Me gustaba mucho jugar con las cometas, y siempre hacía por que mi corneta fuera una de las primeras en elevarse. Todos nos hacíamos las nuestras, por lo general con una armazón de bambú, cubriéndola casi siempre con fina seda. No nos era difícil conseguir este buen material y constituía un orgullo para mi casa que nuestra corneta fuera de la mejor clase.

Solíamos hacerlas en forma de caja y con frecuencia la adornábamos con una feroz cabeza de dragón y una cola.

Organizábamos batallas en que cada uno trataba de derribar la cometa de sus rivales. Cubríamos parte de la cuerda con cola y la salpicábamos con vidrio machacado que quedaba adherido. Con ello esperábamos cortar las cuerdas de los demás y apoderarnos así de las cometas que se cayeran.

A veces nos deslizábamos sigilosamente fuera de casa por la noche y elevábamos nuestras cometas con lamparitas dentro. Los ojos del dragón relucían rojos y del cuerpo salían diversos colores realzados sobre la negrura de la noche. Sobre todo nos encantaba y hacerlo cuando se esperaban las interminables caravanas de yaks procedentes del distrito de Lho-dzong.

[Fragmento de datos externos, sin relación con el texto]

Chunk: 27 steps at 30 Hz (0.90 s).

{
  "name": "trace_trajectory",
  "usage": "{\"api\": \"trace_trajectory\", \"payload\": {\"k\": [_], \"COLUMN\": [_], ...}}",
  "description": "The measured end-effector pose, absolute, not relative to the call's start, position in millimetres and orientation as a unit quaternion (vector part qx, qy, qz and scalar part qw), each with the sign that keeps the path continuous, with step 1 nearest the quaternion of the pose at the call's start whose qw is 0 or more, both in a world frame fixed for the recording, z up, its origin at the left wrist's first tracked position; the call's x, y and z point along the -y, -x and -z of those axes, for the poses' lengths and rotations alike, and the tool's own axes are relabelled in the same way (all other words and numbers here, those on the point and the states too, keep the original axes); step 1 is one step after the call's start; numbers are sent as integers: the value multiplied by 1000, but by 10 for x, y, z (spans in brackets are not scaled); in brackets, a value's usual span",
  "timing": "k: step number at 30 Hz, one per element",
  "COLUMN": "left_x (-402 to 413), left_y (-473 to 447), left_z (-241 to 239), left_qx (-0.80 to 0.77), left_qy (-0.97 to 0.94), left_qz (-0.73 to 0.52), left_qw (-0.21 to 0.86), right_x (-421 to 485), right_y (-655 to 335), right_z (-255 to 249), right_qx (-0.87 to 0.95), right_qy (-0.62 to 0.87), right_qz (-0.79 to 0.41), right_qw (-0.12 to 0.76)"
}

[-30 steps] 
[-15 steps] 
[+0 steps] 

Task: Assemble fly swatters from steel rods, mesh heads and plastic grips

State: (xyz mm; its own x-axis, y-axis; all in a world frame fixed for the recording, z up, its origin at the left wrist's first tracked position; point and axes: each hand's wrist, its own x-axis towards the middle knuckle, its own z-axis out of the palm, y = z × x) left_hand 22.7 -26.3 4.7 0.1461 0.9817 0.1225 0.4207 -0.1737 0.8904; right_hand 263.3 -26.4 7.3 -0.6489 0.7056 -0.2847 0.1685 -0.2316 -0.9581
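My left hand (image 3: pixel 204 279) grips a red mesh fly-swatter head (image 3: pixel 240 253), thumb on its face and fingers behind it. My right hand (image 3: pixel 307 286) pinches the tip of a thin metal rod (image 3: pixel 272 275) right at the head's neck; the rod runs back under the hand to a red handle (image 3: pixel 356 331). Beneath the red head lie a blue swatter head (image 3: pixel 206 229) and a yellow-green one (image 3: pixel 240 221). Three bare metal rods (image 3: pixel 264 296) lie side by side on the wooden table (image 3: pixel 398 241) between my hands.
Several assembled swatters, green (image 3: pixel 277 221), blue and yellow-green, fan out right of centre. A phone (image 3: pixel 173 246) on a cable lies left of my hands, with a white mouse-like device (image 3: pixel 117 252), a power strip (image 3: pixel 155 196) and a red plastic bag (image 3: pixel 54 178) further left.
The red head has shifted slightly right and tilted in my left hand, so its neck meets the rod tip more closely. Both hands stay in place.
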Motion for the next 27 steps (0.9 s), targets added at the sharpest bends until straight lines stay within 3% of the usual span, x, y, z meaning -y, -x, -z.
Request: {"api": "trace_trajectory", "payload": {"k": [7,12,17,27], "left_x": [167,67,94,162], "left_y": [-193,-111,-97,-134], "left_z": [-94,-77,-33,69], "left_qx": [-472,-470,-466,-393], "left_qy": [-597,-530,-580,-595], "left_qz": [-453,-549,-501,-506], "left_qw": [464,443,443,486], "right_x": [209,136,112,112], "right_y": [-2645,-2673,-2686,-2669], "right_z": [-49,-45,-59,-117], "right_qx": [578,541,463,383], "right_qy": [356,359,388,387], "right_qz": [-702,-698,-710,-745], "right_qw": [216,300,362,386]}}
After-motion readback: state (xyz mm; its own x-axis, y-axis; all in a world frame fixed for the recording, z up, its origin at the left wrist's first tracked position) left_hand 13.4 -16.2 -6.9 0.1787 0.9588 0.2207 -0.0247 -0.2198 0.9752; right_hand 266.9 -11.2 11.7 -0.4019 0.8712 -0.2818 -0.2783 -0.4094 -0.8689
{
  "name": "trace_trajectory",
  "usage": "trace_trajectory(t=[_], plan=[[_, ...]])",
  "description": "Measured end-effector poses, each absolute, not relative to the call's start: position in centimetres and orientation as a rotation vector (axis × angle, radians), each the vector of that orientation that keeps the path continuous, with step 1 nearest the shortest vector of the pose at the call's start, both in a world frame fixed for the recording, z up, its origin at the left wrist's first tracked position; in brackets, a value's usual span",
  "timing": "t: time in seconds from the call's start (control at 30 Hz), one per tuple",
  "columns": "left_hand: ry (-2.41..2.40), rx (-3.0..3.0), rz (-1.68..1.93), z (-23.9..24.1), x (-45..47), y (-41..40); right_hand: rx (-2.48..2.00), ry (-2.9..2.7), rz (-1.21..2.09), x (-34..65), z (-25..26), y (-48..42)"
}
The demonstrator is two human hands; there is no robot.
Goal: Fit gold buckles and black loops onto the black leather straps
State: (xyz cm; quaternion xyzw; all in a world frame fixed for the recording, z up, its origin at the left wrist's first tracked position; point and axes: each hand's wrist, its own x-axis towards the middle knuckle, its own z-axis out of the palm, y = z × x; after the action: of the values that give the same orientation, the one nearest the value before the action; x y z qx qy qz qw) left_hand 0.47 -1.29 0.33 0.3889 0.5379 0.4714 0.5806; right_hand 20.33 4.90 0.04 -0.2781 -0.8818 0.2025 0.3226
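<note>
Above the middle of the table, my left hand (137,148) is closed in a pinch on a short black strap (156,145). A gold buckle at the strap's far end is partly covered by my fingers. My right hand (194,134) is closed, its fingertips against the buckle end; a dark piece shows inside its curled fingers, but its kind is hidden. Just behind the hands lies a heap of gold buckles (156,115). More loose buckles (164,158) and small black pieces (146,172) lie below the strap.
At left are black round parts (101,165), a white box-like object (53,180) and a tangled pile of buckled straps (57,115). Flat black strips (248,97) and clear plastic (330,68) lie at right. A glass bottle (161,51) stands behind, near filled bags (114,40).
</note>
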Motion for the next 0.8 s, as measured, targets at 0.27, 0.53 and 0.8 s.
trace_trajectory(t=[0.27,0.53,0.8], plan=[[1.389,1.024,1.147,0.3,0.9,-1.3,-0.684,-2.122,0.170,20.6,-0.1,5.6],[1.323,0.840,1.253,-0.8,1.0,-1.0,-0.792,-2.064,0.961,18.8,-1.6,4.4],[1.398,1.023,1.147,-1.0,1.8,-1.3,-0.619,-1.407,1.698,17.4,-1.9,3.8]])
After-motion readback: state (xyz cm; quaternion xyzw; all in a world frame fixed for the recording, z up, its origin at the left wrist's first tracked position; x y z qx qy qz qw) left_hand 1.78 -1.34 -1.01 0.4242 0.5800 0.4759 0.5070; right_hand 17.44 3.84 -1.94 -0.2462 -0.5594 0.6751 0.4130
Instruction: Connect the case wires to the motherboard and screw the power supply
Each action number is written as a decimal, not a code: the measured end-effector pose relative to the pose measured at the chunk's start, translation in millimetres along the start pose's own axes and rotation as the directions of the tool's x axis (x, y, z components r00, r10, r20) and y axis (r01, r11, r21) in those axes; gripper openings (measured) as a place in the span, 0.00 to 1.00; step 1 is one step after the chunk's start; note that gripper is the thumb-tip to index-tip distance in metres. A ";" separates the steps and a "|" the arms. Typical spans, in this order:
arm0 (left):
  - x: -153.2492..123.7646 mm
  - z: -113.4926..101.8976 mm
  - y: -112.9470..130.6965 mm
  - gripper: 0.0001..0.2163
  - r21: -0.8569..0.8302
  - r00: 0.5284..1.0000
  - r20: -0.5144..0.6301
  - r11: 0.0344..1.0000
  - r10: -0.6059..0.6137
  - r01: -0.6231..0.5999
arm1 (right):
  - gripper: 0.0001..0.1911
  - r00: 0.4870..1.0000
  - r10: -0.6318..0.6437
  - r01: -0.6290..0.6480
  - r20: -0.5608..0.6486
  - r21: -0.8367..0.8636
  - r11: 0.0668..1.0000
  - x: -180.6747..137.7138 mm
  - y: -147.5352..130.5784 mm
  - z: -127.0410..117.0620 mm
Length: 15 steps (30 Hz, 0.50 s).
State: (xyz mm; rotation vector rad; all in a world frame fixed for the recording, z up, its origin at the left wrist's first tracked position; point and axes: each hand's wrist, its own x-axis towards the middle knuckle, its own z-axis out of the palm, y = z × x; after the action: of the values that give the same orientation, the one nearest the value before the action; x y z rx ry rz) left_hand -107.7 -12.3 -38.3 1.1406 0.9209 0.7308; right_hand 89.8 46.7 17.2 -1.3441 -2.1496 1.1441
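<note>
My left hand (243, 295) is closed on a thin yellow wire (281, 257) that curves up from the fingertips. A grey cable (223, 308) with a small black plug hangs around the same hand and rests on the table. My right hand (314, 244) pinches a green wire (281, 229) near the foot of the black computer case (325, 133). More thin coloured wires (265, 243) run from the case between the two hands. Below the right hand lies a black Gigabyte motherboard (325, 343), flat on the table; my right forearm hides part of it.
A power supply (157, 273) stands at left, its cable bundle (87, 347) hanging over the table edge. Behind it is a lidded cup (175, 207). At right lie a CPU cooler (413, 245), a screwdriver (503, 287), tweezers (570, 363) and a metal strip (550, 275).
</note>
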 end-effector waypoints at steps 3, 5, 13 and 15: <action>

En nuestra infantil inocencia creíamos que los ignorantes nativos de aquella apartada región no conocían inventos tan "modernos" como nuestras cometas y que así les daríamos un susto formidable.

Uno de nuestros trucos era poner tres conchas de diferente tamaño en las cometas de manera que cuando las batía el viento, producían un lúgubre sonido como un largo e impresionante lamento. Decíamos que parecían dragones que lanzaban llamas y se retorcían en la noche y suponíamos que ejercían un saludable influjo sobre los mercaderes. Nos resultaba delicioso figurarnos a aquellos desgraciados encogidos de espanto en sus jergones mientras nuestras cometas se balanceaban allá arriba.